What the task requires -> Write out, unchanged, the lines from the one holding "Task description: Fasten" to the close of the listing. Both the first and last lines belong in it.
(Exercise data begins)
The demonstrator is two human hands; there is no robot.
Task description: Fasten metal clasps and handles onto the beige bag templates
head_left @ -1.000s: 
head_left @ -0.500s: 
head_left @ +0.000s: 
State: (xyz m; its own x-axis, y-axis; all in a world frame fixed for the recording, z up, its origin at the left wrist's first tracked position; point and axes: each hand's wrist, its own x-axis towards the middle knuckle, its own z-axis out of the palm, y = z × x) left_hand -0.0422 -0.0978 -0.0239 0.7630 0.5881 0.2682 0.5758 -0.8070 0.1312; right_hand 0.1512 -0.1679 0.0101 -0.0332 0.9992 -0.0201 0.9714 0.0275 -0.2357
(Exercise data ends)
Exercise solution ->
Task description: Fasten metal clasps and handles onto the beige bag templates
head_left @ -1.000s: 
head_left @ -0.500s: 
head_left @ +0.000s: 
State: (xyz m; its own x-axis, y-axis; all in a world frame fixed for the recording, z up, its origin at the left wrist's first tracked position; point and axes: each hand's wrist, its own x-axis towards the middle knuckle, its own z-axis out of the palm, y = z × x) left_hand -0.0422 -0.0978 -0.0239 0.7630 0.5881 0.2682 0.5758 -0.8070 0.1312; right_hand 0.1512 -0.1679 0.0101 -0.0332 0.9992 -0.0201 0.9714 0.0275 -0.2357

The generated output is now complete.